Re: Bug: Buffer cache is not scan resistant - Mailing list pgsql-hackers

From Simon Riggs
Subject Re: Bug: Buffer cache is not scan resistant
Date
Msg-id 1173220058.3760.2140.camel@silverbirch.site
Whole thread Raw
In response to Re: Bug: Buffer cache is not scan resistant  (Sherry Moore <sherry.moore@Sun.COM>)
Responses Re: Bug: Buffer cache is not scan resistant  (Sherry Moore <sherry.moore@sun.com>)
List pgsql-hackers
On Mon, 2007-03-05 at 21:34 -0800, Sherry Moore wrote:

>     - Based on a lot of the benchmarks and workloads I traced, the
>       target buffer of read operations are typically accessed again
>       shortly after the read, while writes are usually not.  Therefore,
>       the default operation mode is to bypass L2 for writes, but not
>       for reads.

Hi Sherry,

I'm trying to relate what you've said to how we should proceed from
here.
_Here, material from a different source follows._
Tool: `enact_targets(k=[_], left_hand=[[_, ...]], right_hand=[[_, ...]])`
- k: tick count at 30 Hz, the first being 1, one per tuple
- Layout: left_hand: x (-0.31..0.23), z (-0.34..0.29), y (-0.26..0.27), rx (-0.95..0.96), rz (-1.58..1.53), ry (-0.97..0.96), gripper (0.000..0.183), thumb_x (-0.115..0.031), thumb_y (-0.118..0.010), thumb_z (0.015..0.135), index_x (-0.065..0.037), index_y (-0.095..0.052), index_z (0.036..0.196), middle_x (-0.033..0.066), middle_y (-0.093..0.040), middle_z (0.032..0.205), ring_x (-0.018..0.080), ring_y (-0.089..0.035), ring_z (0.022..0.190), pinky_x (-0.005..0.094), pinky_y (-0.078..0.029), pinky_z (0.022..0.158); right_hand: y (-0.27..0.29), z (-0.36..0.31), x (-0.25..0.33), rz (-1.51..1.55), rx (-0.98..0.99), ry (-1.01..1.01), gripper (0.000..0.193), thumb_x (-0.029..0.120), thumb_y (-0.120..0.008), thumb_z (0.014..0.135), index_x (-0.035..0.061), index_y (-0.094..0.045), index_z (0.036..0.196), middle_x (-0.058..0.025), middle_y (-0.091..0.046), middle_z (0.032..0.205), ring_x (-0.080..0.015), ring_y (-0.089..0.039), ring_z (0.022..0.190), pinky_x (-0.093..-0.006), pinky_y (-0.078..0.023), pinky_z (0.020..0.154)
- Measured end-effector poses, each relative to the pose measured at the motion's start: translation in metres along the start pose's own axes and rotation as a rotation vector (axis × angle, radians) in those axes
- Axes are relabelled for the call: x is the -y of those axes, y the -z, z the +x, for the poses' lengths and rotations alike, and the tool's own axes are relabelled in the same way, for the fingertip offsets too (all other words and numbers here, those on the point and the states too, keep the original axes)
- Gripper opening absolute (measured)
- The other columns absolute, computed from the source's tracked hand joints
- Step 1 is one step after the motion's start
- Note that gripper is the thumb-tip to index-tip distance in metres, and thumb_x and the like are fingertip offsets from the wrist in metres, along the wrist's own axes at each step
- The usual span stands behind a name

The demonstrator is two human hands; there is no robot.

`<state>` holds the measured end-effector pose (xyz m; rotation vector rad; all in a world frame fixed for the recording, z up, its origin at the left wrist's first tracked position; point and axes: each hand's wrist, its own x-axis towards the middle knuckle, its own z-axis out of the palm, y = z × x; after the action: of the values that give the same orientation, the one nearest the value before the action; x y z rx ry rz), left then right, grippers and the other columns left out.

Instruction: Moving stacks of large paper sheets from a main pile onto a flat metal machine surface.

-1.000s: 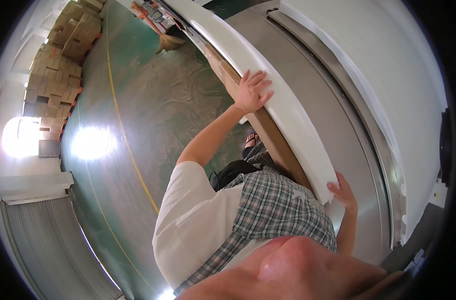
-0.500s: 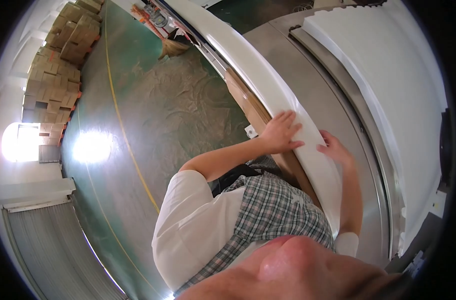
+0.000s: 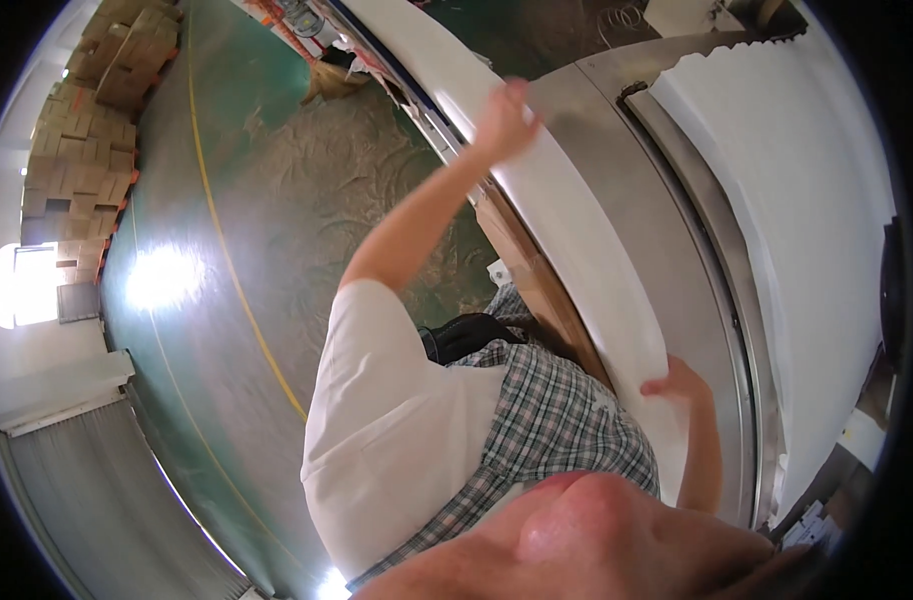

My understanding of what you've said is:

- Tom's assessment that the observed performance quirk could be fixed in
the OS kernel is correct and you have the numbers to prove it

- currently Solaris only does NTA for 128K reads, which we don't
currently do. If we were to request 16 blocks at time, we would get this
benefit on Solaris, at least. The copyout_max_cached parameter can be
patched, but isn't a normal system tunable.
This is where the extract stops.